BEGIN Given entries

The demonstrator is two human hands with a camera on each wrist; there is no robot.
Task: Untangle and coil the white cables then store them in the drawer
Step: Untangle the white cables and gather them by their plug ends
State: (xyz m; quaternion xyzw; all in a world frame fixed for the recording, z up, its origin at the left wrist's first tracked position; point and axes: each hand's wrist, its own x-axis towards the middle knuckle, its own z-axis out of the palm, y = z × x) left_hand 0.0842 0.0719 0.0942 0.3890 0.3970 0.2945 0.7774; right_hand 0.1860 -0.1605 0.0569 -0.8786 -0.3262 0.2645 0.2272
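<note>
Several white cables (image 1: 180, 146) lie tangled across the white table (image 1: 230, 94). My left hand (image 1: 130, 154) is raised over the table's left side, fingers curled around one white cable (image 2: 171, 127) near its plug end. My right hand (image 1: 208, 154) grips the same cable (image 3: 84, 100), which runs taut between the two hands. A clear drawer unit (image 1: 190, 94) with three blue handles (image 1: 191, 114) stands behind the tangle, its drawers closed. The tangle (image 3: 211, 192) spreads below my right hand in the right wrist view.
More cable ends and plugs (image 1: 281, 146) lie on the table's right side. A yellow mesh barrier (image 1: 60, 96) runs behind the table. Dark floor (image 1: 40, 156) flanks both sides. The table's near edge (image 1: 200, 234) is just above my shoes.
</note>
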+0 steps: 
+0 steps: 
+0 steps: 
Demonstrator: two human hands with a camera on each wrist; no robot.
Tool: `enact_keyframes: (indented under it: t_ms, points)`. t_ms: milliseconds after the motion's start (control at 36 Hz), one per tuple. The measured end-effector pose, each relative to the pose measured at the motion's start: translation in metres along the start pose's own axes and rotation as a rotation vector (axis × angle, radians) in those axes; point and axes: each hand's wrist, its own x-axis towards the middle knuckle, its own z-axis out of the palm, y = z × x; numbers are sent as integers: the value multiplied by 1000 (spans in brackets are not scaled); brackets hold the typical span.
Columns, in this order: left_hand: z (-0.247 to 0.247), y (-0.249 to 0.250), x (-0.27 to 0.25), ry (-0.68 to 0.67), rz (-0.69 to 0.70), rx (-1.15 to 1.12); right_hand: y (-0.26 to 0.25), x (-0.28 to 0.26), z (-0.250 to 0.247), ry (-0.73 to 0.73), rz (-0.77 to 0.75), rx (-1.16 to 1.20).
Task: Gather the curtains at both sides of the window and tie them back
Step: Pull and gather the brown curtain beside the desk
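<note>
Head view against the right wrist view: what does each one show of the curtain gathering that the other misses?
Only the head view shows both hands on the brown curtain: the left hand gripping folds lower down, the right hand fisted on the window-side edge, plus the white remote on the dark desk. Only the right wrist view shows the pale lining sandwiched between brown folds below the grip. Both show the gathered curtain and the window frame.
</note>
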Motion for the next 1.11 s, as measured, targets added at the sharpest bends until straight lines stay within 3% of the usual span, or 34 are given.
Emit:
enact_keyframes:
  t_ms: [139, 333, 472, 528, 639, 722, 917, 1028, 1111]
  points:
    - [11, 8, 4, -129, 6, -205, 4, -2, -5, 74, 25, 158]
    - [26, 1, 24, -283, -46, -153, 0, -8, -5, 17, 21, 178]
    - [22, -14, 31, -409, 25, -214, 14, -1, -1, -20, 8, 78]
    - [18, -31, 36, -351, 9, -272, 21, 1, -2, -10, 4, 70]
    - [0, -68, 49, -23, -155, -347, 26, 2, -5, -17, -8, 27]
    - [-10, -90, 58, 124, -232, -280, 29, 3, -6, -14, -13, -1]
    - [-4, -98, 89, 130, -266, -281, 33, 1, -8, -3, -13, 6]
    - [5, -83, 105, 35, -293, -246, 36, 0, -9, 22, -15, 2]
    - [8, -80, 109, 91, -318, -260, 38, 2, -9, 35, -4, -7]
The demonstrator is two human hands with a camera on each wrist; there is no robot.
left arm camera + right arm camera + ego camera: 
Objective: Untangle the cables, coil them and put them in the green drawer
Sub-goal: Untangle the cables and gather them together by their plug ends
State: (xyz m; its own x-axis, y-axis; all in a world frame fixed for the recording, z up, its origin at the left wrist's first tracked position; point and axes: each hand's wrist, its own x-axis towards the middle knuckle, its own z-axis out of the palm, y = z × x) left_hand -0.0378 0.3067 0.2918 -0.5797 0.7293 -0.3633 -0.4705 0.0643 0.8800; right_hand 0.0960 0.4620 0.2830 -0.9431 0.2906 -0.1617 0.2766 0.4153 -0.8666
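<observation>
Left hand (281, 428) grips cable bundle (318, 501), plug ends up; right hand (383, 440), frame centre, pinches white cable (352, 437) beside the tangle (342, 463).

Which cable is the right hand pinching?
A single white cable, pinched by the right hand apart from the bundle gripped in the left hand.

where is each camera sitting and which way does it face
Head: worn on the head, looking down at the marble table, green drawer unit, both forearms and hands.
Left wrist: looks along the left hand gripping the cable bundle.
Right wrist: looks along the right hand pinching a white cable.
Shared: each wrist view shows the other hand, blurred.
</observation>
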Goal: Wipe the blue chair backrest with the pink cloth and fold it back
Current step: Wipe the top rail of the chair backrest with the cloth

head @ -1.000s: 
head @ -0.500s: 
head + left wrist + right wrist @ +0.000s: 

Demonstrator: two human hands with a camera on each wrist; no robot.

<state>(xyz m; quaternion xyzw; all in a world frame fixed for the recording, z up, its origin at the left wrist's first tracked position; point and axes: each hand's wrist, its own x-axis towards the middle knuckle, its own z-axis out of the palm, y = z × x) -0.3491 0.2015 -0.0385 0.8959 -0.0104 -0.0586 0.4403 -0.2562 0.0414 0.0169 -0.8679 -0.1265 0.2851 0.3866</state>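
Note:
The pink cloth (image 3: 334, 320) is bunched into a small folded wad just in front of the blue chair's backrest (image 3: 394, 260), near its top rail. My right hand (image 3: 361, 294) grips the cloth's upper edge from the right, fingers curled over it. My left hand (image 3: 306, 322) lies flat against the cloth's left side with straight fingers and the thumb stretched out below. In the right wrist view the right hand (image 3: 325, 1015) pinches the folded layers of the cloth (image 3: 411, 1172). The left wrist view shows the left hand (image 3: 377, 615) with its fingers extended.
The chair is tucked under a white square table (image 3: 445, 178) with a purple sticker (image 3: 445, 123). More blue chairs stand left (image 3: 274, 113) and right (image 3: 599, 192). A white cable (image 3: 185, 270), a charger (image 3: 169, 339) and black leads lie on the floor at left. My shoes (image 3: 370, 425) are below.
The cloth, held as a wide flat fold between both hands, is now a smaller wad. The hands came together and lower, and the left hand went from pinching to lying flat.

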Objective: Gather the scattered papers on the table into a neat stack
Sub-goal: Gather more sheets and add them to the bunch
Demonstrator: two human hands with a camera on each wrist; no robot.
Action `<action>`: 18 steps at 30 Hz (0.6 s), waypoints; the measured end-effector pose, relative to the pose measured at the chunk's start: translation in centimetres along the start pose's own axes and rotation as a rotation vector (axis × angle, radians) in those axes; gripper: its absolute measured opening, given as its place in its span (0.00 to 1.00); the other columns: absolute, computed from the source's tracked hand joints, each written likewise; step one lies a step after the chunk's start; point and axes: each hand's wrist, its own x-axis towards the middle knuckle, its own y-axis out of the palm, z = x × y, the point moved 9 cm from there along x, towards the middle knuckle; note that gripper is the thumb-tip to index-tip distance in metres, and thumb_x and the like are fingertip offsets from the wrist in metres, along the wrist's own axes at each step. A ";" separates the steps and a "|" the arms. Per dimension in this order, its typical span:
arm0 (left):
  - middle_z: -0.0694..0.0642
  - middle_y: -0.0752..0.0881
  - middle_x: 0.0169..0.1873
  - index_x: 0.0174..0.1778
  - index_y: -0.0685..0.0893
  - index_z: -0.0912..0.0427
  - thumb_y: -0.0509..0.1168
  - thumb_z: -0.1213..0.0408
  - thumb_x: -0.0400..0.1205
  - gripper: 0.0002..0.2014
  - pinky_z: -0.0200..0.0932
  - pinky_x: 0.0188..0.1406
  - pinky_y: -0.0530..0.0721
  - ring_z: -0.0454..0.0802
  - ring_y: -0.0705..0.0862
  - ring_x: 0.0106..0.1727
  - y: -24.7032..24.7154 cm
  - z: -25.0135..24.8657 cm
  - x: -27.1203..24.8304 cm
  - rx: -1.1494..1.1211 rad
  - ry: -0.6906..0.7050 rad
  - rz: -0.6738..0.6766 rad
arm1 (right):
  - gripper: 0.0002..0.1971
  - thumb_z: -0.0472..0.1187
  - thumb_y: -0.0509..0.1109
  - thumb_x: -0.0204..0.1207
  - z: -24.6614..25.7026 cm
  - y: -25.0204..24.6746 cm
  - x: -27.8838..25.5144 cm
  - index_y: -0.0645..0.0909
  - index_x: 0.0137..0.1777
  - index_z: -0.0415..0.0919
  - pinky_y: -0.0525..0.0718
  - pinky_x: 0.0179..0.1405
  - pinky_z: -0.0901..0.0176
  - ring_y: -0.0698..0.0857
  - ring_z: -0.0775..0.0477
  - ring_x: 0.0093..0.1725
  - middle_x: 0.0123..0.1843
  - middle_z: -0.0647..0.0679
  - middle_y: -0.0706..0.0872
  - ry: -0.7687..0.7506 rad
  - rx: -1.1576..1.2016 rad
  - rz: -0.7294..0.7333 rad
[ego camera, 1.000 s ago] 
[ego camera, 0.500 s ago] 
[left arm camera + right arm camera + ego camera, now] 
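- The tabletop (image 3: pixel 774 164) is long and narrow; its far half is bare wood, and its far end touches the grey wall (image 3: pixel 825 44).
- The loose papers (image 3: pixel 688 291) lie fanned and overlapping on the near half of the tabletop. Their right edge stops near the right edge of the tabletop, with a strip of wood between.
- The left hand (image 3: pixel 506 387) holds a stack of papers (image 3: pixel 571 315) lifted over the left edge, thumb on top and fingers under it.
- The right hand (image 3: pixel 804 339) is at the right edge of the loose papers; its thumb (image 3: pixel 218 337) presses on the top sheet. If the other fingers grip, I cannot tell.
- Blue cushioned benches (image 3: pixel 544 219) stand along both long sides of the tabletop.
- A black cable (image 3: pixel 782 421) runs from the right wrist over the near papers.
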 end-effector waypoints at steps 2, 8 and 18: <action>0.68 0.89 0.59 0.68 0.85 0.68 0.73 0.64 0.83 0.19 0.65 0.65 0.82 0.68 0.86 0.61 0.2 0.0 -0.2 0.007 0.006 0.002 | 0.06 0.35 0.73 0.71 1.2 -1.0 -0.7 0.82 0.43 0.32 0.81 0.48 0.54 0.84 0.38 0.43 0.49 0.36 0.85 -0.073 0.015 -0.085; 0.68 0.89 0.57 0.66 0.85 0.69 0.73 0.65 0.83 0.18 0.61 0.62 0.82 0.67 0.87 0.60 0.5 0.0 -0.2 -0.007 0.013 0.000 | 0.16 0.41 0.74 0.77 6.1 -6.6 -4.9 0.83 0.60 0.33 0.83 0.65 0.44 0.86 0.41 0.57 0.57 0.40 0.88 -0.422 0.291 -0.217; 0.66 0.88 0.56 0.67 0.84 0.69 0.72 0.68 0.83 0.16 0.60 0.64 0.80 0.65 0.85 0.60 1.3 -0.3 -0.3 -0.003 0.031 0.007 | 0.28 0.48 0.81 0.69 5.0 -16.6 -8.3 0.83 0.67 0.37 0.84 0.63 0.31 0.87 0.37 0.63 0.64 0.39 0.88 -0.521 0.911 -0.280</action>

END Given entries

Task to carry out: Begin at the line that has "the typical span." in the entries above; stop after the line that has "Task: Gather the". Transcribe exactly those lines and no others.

Task result:
Tool: `enact_keyframes: (indented under it: t_ms, points)`. t_ms: milliseconds after the motion's start (control at 36 Hz), one per tuple. The measured end-effector pose, each relative to the pose measured at the motion's start: translation in metres along the start pose's own axes and rotation as a rotation vector (axis × angle, radians) in those axes; point and axes: each hand's wrist, its own x-axis towards the middle knuckle, its own z-axis out of the palm, y = z × x; numbers are sent as integers: the value multiplied by 1000 (spans in brackets are not scaled); brackets hold the typical span.
Columns, in this order: left_hand: z (-0.247 to 0.247), y (-0.249 to 0.250), x (-0.27 to 0.25), ry (-0.68 to 0.67), rz (-0.69 to 0.70), rx (-1.15 to 1.12); right_hand: y (-0.26 to 0.25), x (-0.28 to 0.26), z (-0.250 to 0.247), ry (-0.73 to 0.73), rz (-0.77 to 0.75), rx (-1.16 to 1.20).
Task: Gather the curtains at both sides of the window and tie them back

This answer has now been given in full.